Cemaran etilen glikol pada obat sirup disinyalir sebagai salah satu penyebab gangguan ginjal akut yang berujung kematian pada anak. Gangguan ginjal akut progresif atipikal (Atypical Progressive Acute Kidney) merupakan gangguan yang gempar dibicarakan sebab menewaskan seratus lebih anak di Indonesia. Kementerian Kesehatan mencatat bahwa di 22 provinsi yang ada di Indonesia, terdapat 241 anak menderita gangguan gagal ginjal dan 133 di antaranya meninggal dunia. Gangguan ginjal akut yang menyebabkan kematian tersebut diduga kuat terjadi karena adanya kandungan senyawa ethyleme glycol (EG), diethylene glycol (DEG) dan ethylene glycol butyl ether (EGBE) pada obat sirup. Hal ini diafirmasi oleh Menteri Kesehatan Republik Indonesia, Budi Gunadi Sadikin yang menyatakan, dari 11 anak yang diperiksa di Rumah Sakit Cipto Mangunkusumo (RSCM) gangguan ginjal akut ini terjadi karena adanya senyawa-senyawa tersebut.
Kementerian Kesehatan Republik Indonesia (Kemenkes RI) menanggapi permasalahan tersebut dengan mengeluarkan Keputusan (SK) Direktur Jenderal Pelayanan Kesehatan Nomor HK.02.02/I/3305/2022 tentang Tata Laksana dan Manajemen Klinis Gangguan Ginjal Akut Progresif Atipikal (Atypical Progressive Acute Kidney Injury) Pada Anak di Fasilitas Pelayanan Kesehatan. Terlihat pada poin menimbang, keputusan ini dibuat untuk menanggapi gangguan ginjal akut dan melakukan antisipasi yang efektif dan efisien. SK tersebut menguraikan beberapa tahapan dalam deteksi dini dan tata laksana klinis terhadap gangguan ginjal akut yang.menyerang anak. Tahapan pertama, yakni deteksi dini pra-rumah sakit. Tahapan ini terdiri atas dua, yaitu pertama, pengenapan gejala yang dilakukan oleh masyarakat, kemudian kedua, Pelayanan Kesehatan Tingkat Pertama (FKTP) atas gejala yang ditemukan masyarakat. Tahapan kedua, yakni Rekomendasi Tata Laksana Klinis di Rumah Sakit. Tahapan ini menguraikan prosedur penanganan tata laksana klinis untuk pasien anak pra rujukan dan di rumah sakit rujukan.

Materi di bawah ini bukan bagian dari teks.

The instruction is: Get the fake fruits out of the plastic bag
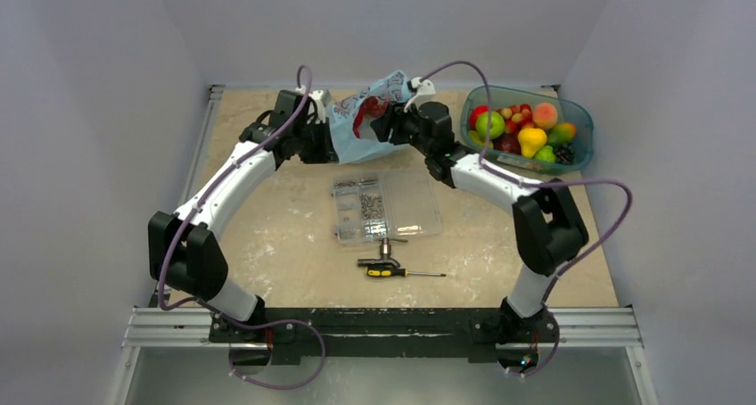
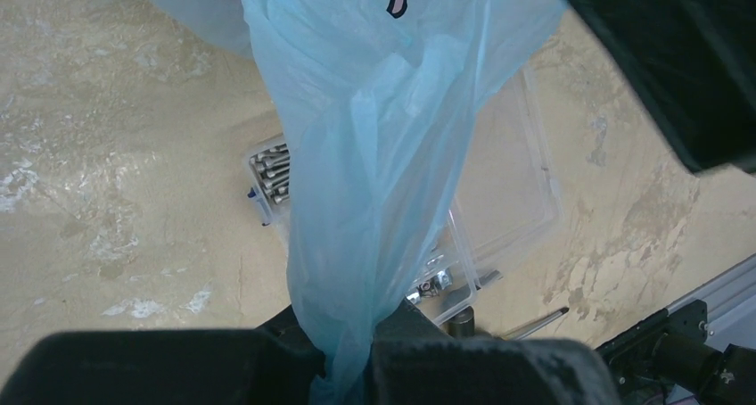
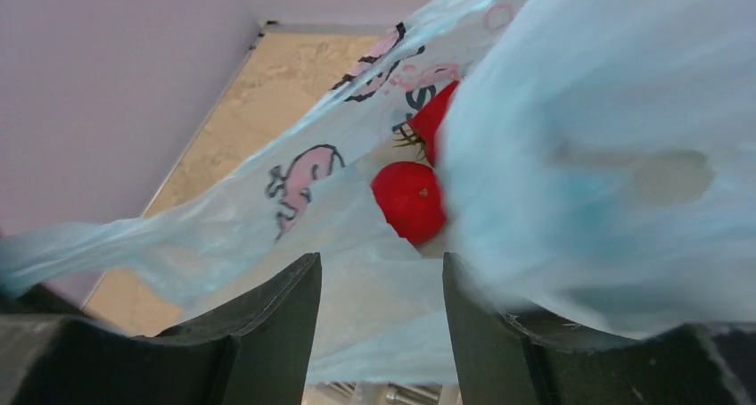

Selain mengatur hal-hal tersebut, di dalam SK ini juga diuraikan mengenai definisi oprasional.gangguan ginjal akut progresif atipikal. Ada berbagai gejala yang diuraikan sebagai kemungkinan terjadinya gangguan tersebut, yaitu meliputi:
- Anak usia 0-18 tahun (mayoritas balita).
- Memiliki demam atau riwayat demam atau gejala infeksi lain dalam 14 hari terakhir.
- Didiagnosis gangguan ginjal akut yang belum diketahui etiologinya (baik pre-renal, renal, maupun post-renal) oleh Dokter Penanggung Jawab Pasien.
- Tidak mengalami kelainan ginjal sebelumnya atau penyakit ginjal kronik.
- Didapatkan tanda hiperinflamasi dan hiperkoagulasi.